Diferencias en el patrón articular
El patrón de articulaciones afectadas es una de las claves diagnósticas:
- AR: simétrica; afecta metacarpofalángicas e interfalángicas proximales; respeta interfalángicas distales
- APs: asimétrica; puede afectar interfalángicas distales (a diferencia de AR); patrones variables (oligoarticular, poliarticular, axial, mutilante)
- AR: rara vez compromete columna excepto cervical (atlantoaxoidea) en casos avanzados
- APs: puede comprometer columna y articulaciones sacroilíacas (forma axial similar a espondilitis)
- Dactilitis ("dedo en salchicha"): muy característica de APs, ausente en AR
- Entesitis (inflamación de inserción de tendones): típica de APs, especialmente del talón de Aquiles y fascia plantar
Manifestaciones extraarticulares
Es donde las diferencias se hacen más claras:
- APs: psoriasis cutánea (placas eritematosas con escamas plateadas), cambios ungueales (pits, onicólisis, hiperqueratosis subungueal), uveítis anterior, enfermedad inflamatoria intestinal
- AR: nódulos reumatoides subcutáneos, queratoconjuntivitis seca, enfermedad pulmonar intersticial, vasculitis reumatoide, síndrome de Felty, mayor riesgo cardiovascular
- Las uñas afectadas son una pista diagnóstica importante: pits ungueales (depresiones puntiformes) en APs
Diferencias serológicas
Los marcadores serológicos ayudan a distinguir ambas enfermedades:
- AR: factor reumatoide positivo en 70–80%, anti-CCP positivo en 60–70% (alta especificidad)

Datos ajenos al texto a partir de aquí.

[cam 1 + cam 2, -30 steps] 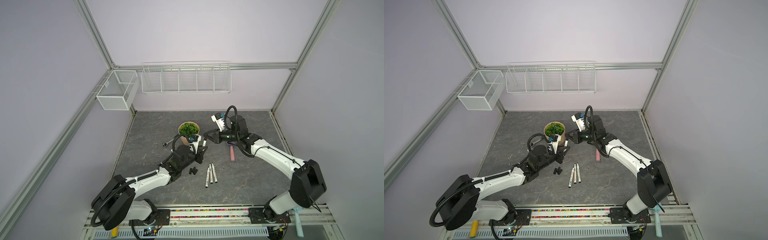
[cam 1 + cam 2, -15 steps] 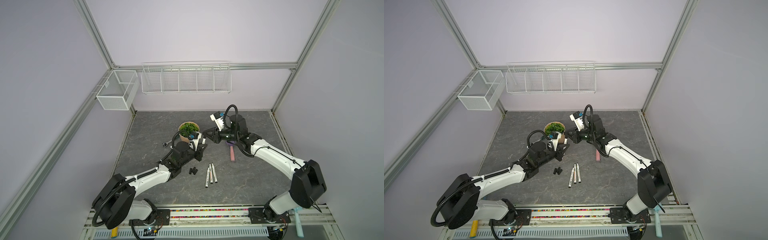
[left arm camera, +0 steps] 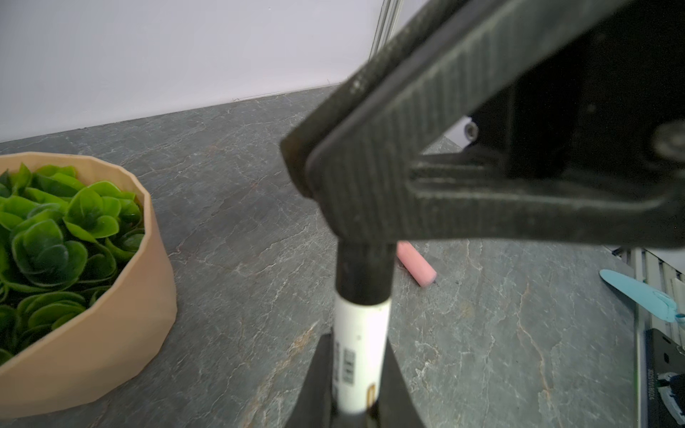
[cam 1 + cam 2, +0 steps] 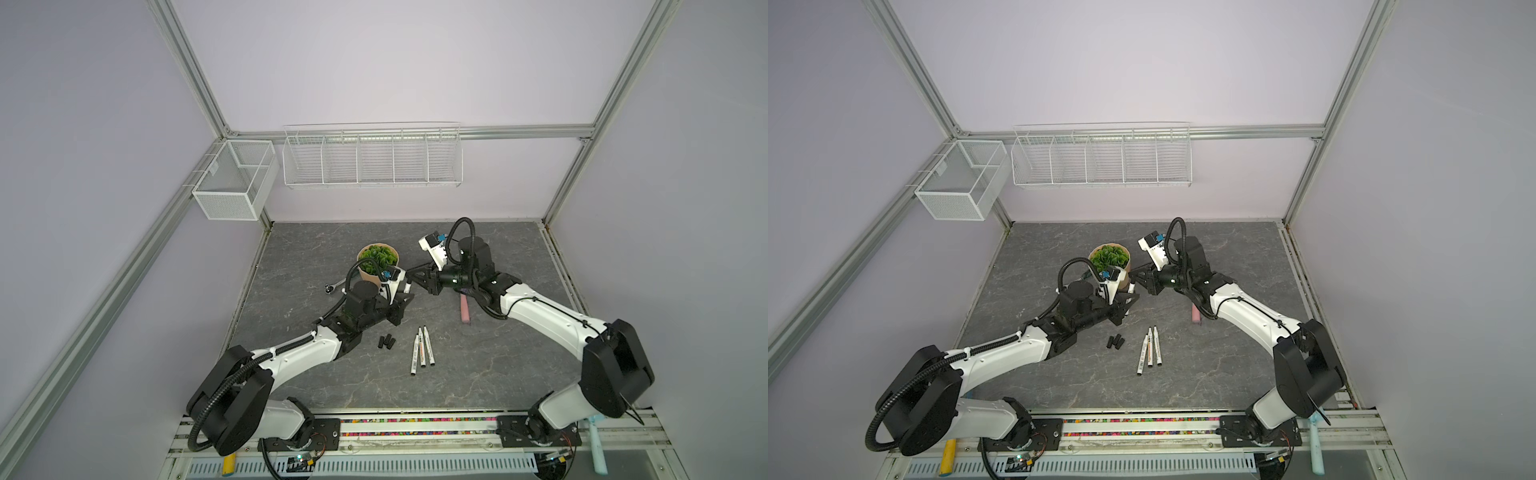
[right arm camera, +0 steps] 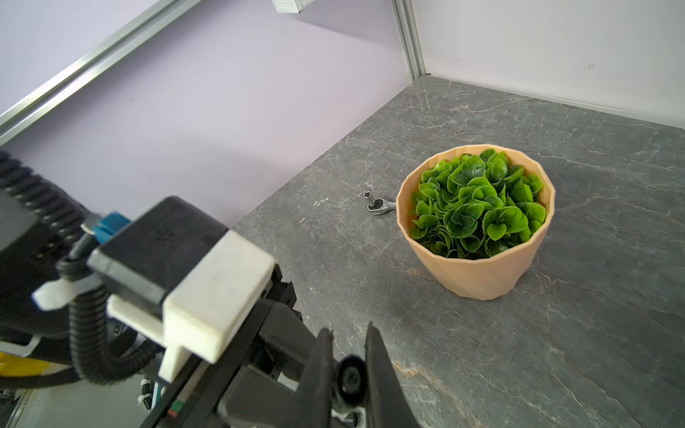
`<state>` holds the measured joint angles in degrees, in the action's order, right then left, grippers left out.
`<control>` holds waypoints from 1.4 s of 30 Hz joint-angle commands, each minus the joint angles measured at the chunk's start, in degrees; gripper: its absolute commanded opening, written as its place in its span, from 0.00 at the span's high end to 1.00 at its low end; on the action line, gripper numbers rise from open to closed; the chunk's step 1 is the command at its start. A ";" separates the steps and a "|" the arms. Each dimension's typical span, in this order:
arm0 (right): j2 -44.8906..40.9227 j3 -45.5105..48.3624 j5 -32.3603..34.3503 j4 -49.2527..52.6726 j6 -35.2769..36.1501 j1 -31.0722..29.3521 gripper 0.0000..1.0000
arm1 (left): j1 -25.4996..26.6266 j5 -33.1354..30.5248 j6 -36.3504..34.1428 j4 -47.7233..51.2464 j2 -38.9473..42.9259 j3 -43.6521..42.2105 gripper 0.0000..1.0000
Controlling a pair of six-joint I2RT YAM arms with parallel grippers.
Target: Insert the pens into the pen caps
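Left fingers [image 3: 317, 385] pinch a pen [image 3: 361, 341], right fingers [image 3: 370, 185] pinch the cap [image 3: 365, 270] over its end

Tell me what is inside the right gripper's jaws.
A black pen cap is pinched in the right gripper, on the end of the white pen held by the left gripper. The pen's tip is hidden inside the cap.
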<state>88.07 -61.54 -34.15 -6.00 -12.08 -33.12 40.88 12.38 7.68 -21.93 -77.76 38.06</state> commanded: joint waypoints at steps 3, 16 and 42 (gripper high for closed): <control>1.34 9.15 -12.99 27.42 0.35 0.25 0.93 | -7.02 -12.39 6.25 -31.18 4.17 11.44 1.00; 2.01 9.36 -16.22 21.04 -4.26 1.57 0.93 | -5.51 -4.10 11.30 -29.59 3.85 5.73 1.00; 1.65 13.93 -9.49 15.02 -9.87 1.09 0.90 | -3.44 -10.10 11.17 -22.13 -2.85 10.21 1.00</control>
<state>87.59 -54.24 -35.18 -13.56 -22.41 -30.06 40.69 18.85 15.44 -24.73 -81.71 37.91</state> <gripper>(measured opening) 0.146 0.129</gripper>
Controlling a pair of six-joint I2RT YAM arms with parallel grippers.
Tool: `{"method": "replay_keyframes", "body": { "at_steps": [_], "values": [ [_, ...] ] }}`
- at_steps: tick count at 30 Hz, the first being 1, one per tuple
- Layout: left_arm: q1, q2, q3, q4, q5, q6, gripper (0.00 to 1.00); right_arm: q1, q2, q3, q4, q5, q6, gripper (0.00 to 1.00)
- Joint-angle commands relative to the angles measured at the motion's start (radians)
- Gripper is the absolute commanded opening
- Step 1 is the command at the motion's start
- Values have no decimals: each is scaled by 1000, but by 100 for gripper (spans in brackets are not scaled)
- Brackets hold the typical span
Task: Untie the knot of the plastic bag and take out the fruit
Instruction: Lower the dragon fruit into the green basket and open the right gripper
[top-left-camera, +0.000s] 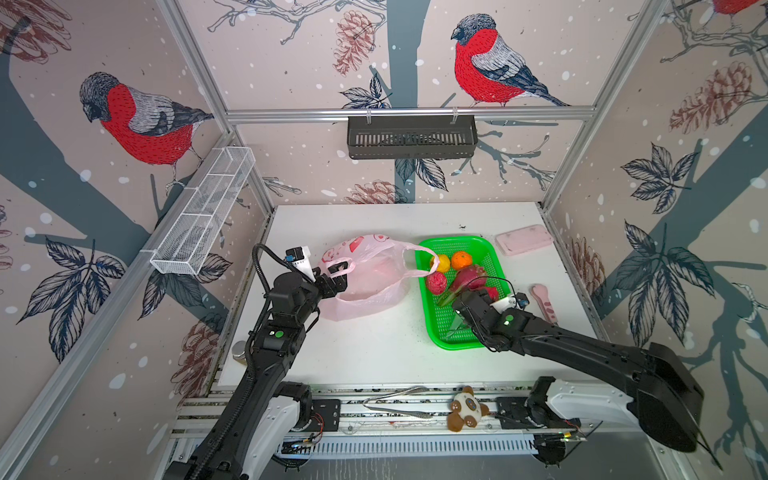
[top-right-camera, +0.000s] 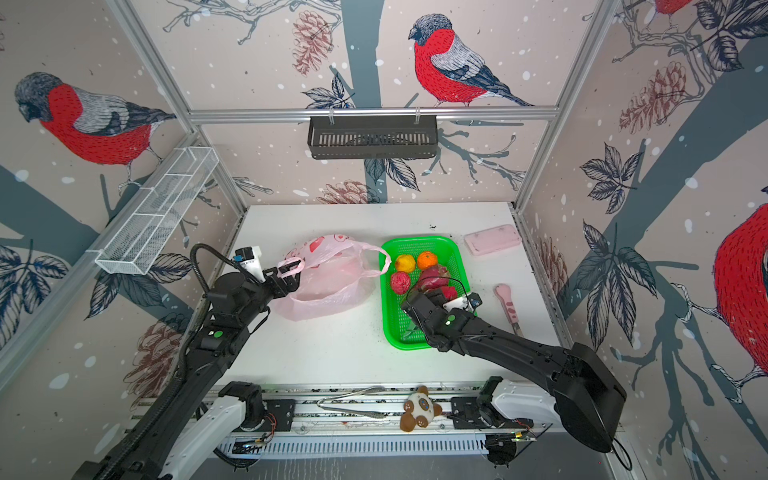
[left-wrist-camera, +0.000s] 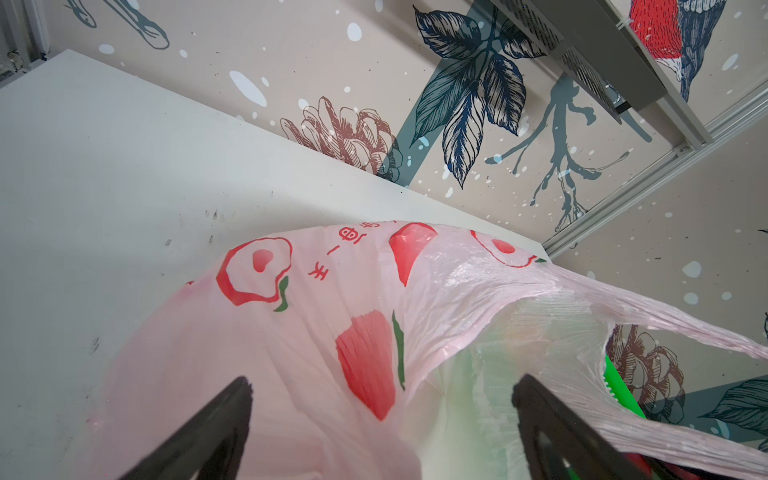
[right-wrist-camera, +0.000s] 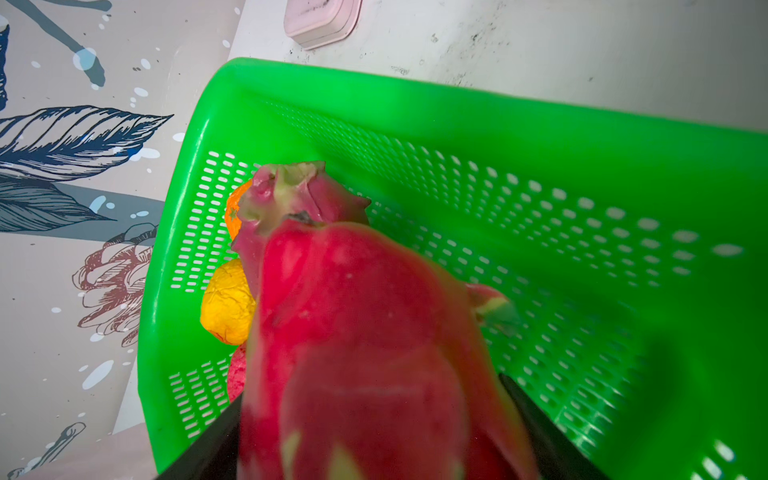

- APs: generalmente seronegativa; factor reumatoide y anti-CCP típicamente negativos. Si están positivos, sugieren AR concomitante
- HLA-B27: presente en formas axiales de APs (hasta 50%), ausente en AR
- PCR y VSG: pueden elevarse en ambas; menos consistentemente elevados en APs que en AR
Diagnóstico
La APs se diagnostica con los criterios CASPAR 2006, que requieren artritis inflamatoria establecida más al menos 3 puntos derivados de: psoriasis presente o antecedente personal/familiar, distrofia ungueal, factor reumatoide negativo, dactilitis actual o previa, y formación ósea yuxtaarticular en radiografía. La AR sigue los criterios ACR/EULAR 2010 basados en número de articulaciones, serología, marcadores inflamatorios y duración.
Diferencias en el tratamiento
Aunque comparten medicamentos, hay diferencias importantes en eficacia:
- Metotrexato: efectivo en ambas, primera línea en AR; útil en APs especialmente con afección cutánea
- Anti-TNF (adalimumab, etanercept, infliximab): efectivos en ambas
- Anti-IL17 (secukinumab, ixekizumab): muy efectivos en APs, menos en AR
- Anti-IL12/23 (ustekinumab) y anti-IL23 (guselkumab): específicos para APs por su efecto en psoriasis
- Inhibidores JAK (tofacitinib, upadacitinib): aprobados para ambas
- Anti-IL6 (tocilizumab) y rituximab: aprobados para AR pero no para APs
- Apremilast: específico para APs por su mecanismo dirigido a la inflamación psoriásica
¿Cuándo consultar al reumatólogo?
La consulta especializada es prioritaria para distinguir ambas enfermedades ante: psoriasis cutánea conocida con dolor o inflamación articular, dactilitis (dedo en salchicha), dolor lumbar inflamatorio en un paciente con psoriasis, artritis asimétrica con afección de interfalángicas distales, pits ungueales con dolor articular, o cualquier artritis inflamatoria persistente. El diagnóstico correcto guía la elección del medicamento más eficaz para tu caso específico.